-------- GIVEN ENTRIES

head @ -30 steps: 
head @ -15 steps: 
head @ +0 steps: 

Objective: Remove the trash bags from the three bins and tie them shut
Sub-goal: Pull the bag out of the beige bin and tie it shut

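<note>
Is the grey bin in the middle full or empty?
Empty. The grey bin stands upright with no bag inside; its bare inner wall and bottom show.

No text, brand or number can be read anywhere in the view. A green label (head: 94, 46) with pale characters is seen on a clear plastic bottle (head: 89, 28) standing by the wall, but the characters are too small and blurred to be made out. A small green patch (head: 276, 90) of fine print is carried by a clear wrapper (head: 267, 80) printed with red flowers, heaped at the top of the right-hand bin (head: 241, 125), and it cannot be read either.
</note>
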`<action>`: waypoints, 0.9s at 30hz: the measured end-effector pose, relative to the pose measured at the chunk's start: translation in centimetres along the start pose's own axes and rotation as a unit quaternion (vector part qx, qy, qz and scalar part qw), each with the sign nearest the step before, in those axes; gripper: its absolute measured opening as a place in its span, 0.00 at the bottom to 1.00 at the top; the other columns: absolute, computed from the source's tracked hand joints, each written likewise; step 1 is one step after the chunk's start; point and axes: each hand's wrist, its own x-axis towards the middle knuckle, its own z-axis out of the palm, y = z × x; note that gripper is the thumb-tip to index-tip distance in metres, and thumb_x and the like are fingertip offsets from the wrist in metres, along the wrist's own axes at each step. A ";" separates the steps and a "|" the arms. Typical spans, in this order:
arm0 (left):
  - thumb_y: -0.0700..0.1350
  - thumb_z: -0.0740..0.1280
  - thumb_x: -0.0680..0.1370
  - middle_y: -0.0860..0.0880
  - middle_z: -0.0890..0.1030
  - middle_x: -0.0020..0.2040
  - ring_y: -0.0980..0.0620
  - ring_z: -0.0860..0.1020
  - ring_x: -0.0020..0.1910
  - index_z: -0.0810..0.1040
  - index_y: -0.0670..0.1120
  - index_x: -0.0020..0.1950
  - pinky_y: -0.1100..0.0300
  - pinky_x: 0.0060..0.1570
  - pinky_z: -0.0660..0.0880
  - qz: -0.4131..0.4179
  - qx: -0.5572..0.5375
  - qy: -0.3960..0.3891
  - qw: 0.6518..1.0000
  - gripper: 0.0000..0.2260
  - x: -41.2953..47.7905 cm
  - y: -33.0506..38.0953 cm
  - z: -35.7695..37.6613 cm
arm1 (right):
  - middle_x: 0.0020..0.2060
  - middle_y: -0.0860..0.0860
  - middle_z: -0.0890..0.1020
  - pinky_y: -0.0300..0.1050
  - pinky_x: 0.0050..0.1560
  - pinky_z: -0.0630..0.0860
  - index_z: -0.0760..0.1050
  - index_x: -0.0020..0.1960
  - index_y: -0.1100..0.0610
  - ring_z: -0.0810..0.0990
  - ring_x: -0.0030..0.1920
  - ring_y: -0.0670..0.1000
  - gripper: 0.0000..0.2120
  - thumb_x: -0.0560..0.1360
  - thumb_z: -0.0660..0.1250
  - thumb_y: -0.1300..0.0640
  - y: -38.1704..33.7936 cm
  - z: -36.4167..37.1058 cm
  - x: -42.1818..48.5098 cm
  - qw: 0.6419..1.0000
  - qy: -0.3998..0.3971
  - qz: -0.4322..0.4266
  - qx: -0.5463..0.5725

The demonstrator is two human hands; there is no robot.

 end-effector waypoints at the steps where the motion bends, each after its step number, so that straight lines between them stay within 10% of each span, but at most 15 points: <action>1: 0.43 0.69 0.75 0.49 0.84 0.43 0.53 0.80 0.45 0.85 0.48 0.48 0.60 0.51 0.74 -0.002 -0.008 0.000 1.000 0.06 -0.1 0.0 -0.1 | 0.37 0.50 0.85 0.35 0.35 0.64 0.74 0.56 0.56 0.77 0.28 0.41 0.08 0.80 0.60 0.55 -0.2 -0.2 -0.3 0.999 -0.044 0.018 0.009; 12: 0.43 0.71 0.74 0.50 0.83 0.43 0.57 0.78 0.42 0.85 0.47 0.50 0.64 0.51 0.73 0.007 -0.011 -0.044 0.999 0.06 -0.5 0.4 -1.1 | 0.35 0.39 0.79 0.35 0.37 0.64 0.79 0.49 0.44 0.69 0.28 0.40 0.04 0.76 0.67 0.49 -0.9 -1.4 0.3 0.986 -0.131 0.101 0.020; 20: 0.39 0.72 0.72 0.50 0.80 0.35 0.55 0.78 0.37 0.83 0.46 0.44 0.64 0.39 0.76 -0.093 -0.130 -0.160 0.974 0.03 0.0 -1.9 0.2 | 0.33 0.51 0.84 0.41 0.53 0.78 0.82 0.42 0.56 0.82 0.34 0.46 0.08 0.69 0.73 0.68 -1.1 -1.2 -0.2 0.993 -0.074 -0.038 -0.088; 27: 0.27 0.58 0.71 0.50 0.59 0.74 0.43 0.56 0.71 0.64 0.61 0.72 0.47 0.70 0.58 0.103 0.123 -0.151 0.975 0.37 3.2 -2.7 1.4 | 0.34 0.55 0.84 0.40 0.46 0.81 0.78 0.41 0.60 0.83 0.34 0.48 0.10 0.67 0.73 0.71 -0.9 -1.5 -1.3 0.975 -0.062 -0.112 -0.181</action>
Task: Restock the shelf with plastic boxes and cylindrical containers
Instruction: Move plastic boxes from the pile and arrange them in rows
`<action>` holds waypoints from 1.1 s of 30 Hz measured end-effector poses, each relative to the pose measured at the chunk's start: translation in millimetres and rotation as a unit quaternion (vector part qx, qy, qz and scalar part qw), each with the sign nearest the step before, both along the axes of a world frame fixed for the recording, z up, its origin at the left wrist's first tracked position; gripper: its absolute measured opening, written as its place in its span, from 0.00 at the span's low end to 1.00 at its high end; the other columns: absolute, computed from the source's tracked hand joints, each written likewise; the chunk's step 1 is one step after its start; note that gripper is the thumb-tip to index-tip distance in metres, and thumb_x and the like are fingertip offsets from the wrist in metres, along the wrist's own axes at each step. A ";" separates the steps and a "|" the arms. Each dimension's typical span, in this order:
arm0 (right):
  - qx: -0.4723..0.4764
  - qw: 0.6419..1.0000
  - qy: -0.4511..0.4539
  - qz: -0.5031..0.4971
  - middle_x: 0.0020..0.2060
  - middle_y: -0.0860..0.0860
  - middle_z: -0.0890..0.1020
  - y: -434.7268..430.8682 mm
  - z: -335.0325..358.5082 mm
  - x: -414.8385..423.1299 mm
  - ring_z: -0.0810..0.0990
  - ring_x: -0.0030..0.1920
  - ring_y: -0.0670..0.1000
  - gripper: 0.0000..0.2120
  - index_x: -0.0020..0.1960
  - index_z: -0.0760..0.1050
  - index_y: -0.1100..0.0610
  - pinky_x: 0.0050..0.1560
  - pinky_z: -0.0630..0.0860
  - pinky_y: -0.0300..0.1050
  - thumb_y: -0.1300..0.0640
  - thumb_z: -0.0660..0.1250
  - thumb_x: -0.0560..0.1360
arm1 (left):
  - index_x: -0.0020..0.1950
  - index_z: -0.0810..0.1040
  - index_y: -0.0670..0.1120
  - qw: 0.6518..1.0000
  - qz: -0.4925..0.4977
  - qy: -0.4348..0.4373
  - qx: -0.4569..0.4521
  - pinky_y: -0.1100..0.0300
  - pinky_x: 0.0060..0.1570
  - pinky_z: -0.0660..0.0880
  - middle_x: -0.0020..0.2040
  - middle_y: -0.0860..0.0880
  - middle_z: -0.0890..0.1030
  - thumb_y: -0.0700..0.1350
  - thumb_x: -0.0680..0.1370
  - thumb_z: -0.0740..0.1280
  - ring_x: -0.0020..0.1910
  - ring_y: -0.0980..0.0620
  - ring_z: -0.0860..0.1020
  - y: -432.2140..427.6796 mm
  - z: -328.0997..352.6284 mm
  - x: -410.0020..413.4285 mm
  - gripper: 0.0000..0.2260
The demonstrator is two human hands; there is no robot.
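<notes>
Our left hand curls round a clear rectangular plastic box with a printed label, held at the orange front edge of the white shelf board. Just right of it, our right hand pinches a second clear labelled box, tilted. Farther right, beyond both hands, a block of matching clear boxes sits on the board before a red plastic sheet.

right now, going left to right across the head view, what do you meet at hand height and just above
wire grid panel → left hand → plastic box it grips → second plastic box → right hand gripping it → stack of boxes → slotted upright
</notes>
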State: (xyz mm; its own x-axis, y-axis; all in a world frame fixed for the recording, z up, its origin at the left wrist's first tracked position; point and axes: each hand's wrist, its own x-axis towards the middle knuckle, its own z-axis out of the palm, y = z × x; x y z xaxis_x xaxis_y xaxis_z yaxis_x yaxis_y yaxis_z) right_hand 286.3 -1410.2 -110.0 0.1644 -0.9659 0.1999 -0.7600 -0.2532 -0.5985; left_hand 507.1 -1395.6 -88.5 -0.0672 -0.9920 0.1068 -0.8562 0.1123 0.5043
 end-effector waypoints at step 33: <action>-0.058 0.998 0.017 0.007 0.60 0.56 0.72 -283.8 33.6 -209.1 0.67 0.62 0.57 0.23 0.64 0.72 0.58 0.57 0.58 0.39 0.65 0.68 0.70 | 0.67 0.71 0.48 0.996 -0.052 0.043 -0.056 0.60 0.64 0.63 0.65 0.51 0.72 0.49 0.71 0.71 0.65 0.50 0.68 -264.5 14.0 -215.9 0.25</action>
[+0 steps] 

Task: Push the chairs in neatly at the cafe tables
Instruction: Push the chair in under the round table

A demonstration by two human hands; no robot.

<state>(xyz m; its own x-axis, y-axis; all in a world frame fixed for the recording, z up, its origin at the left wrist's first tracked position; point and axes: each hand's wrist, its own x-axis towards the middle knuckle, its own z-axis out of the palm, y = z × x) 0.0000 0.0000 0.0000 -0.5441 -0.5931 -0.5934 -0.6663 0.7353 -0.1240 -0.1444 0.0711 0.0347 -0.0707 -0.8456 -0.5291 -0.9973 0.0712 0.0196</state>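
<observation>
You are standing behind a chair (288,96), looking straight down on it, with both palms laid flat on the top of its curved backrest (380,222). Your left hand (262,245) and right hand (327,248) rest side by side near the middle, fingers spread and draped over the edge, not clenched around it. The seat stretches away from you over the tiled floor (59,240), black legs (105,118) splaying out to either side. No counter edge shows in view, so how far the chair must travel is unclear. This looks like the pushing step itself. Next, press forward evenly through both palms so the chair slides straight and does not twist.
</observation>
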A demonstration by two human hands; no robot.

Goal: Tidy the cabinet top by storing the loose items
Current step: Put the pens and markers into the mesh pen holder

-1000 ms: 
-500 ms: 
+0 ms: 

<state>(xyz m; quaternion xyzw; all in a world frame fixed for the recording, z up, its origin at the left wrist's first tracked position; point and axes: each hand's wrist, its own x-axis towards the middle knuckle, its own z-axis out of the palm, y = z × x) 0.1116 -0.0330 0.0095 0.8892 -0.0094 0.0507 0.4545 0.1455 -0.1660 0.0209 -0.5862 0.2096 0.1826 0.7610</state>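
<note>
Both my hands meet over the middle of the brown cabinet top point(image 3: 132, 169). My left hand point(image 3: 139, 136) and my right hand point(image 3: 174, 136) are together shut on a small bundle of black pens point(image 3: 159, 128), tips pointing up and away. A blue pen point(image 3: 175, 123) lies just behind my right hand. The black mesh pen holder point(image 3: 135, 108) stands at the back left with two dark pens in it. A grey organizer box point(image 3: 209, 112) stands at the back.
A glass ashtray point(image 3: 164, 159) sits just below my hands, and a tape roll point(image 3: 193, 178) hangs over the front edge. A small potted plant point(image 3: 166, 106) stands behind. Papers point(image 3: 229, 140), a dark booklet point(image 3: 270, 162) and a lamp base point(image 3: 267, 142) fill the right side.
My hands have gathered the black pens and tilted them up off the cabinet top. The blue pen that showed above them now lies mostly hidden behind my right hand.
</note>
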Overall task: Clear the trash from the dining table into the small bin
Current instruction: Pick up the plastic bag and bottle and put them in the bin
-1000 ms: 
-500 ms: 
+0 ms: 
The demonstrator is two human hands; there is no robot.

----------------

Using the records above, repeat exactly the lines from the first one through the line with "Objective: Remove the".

RESULT OF THE EXERCISE
head @ -30 steps: 
head @ -15 steps: 
head @ +0 steps: 

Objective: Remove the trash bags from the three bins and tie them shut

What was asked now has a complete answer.